# Information supplied
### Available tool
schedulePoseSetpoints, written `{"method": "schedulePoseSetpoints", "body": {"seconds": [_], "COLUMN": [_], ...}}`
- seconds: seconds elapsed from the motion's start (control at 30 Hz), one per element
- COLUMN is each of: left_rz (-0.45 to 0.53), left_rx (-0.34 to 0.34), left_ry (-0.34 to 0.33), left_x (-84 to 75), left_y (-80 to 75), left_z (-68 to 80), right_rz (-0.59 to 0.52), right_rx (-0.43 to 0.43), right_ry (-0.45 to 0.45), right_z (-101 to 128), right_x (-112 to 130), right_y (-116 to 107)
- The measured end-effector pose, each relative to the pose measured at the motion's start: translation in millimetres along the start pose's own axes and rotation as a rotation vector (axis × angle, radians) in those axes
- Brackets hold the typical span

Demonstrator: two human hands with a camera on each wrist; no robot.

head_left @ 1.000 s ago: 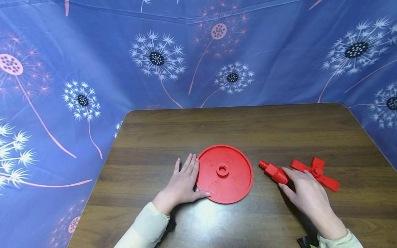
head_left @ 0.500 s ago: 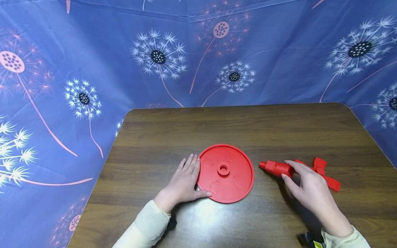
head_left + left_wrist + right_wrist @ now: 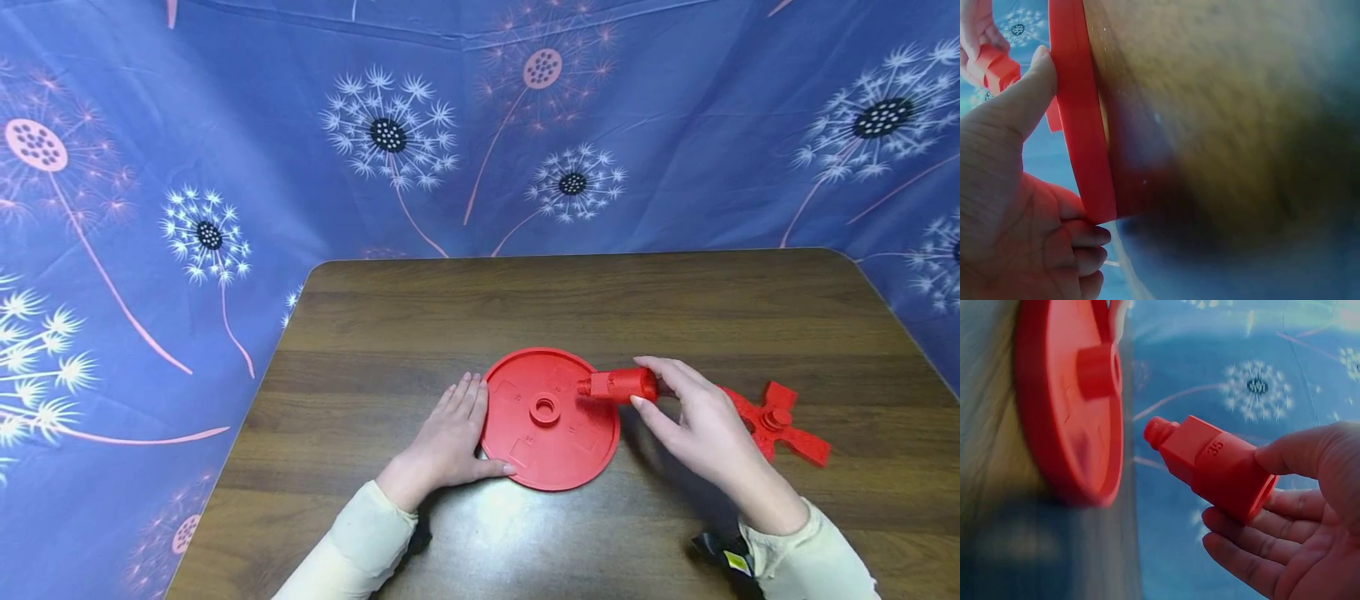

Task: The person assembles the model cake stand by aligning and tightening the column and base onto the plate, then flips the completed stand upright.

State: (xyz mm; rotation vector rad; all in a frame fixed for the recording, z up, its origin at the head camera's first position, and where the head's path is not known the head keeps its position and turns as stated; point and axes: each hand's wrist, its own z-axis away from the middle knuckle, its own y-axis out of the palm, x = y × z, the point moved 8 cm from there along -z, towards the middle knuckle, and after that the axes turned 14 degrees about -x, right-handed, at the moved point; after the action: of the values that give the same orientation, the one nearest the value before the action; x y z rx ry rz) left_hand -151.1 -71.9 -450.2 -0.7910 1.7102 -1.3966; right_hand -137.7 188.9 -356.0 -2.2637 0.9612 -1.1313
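Note:
A round red disc with a raised rim and a threaded socket at its centre lies on the table. My left hand rests against its left edge with straight fingers, the thumb lying on the near rim. Over the disc's right side, my right hand pinches a red threaded post by its wide end. The post is tilted, and its threaded tip points left, towards the socket but apart from it. In the right wrist view the number 35 shows on the post.
A red piece with several flat arms lies on the table behind my right hand, partly hidden by it. The brown wooden table ends at a blue dandelion-print cloth behind it.
My right hand has lifted the post from beside the armed piece and carried it left over the disc. The left hand still rests against the disc.

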Motion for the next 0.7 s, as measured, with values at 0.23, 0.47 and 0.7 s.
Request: {"method": "schedulePoseSetpoints", "body": {"seconds": [0.23, 0.47, 0.7], "left_rz": [-0.013, -0.013, -0.008], "left_rx": [-0.004, -0.015, -0.01], "left_ry": [0.009, 0.015, 0.011], "left_x": [-0.3, 0.5, 1.6], "left_y": [0.0, 1.1, 1.2], "left_z": [-1.5, -2.2, -1.8], "right_rz": [-0.062, -0.085, -0.052], "right_rx": [0.08, 0.127, 0.178], "right_ry": [-0.106, -0.164, -0.188], "right_z": [-12.0, -17.1, -18.4], "right_x": [24.8, 39.8, 48.1], "right_y": [24.5, 41.8, 53.2]}}
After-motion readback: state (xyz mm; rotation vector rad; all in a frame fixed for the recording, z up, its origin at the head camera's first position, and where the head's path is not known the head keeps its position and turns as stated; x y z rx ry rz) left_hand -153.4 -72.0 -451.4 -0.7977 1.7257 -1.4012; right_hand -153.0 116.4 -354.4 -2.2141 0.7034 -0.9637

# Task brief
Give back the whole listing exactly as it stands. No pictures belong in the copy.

# Solution to this exercise
### Available tool
schedulePoseSetpoints, written `{"method": "schedulePoseSetpoints", "body": {"seconds": [_], "COLUMN": [_], ...}}`
- seconds: seconds elapsed from the motion's start (control at 30 Hz), one per element
- COLUMN is each of: left_rz (-0.45 to 0.53), left_rx (-0.34 to 0.34), left_ry (-0.34 to 0.33), left_x (-84 to 75), left_y (-80 to 75), left_z (-68 to 80), right_rz (-0.59 to 0.52), right_rx (-0.43 to 0.43), right_ry (-0.45 to 0.45), right_z (-101 to 128), right_x (-112 to 130), right_y (-116 to 107)
- The measured end-effector pose, each relative to the pose measured at the motion's start: translation in millimetres along the start pose's own axes and rotation as a rotation vector (axis × angle, radians) in those axes
- Brackets hold the typical span

Demonstrator: two human hands with a camera on each wrist; no robot.

head_left @ 1.000 s ago: 
head_left @ 0.500 s ago: 
head_left + left_wrist + right_wrist @ now: 

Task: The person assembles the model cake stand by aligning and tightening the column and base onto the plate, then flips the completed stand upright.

State: (xyz mm; rotation vector rad; all in a frame fixed for the recording, z up, its origin at the head camera's first position, and where the head's path is not known the head keeps its position and turns as stated; point and axes: each hand's wrist, its own z-axis away from the middle knuckle, its own y-axis out of the palm, x = y × z, the point moved 8 cm from there along -z, towards the middle knuckle, and after that the axes turned 14 degrees about -x, right-handed, at the moved point; after the action: of the values that give the same orientation, the one nearest the value before the action; x y z rx ry rz) left_hand -151.1 -71.9 -450.2 -0.7910 1.7102 -1.3966; right_hand -137.7 188.9 -356.0 -2.2637 0.9612 -1.1313
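Note:
A round red disc with a raised rim and a threaded socket at its centre lies on the table. My left hand rests against its left edge with straight fingers, the thumb lying on the near rim. Over the disc's right side, my right hand pinches a red threaded post by its wide end. The post is tilted, and its threaded tip points left, towards the socket but apart from it. In the right wrist view the number 35 shows on the post.
A red piece with several flat arms lies on the table behind my right hand, partly hidden by it. The brown wooden table ends at a blue dandelion-print cloth behind it.
My right hand has lifted the post from beside the armed piece and carried it left over the disc. The left hand still rests against the disc.
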
Motion for the next 0.7 s, as measured, with values at 0.23, 0.47 and 0.7 s.
Request: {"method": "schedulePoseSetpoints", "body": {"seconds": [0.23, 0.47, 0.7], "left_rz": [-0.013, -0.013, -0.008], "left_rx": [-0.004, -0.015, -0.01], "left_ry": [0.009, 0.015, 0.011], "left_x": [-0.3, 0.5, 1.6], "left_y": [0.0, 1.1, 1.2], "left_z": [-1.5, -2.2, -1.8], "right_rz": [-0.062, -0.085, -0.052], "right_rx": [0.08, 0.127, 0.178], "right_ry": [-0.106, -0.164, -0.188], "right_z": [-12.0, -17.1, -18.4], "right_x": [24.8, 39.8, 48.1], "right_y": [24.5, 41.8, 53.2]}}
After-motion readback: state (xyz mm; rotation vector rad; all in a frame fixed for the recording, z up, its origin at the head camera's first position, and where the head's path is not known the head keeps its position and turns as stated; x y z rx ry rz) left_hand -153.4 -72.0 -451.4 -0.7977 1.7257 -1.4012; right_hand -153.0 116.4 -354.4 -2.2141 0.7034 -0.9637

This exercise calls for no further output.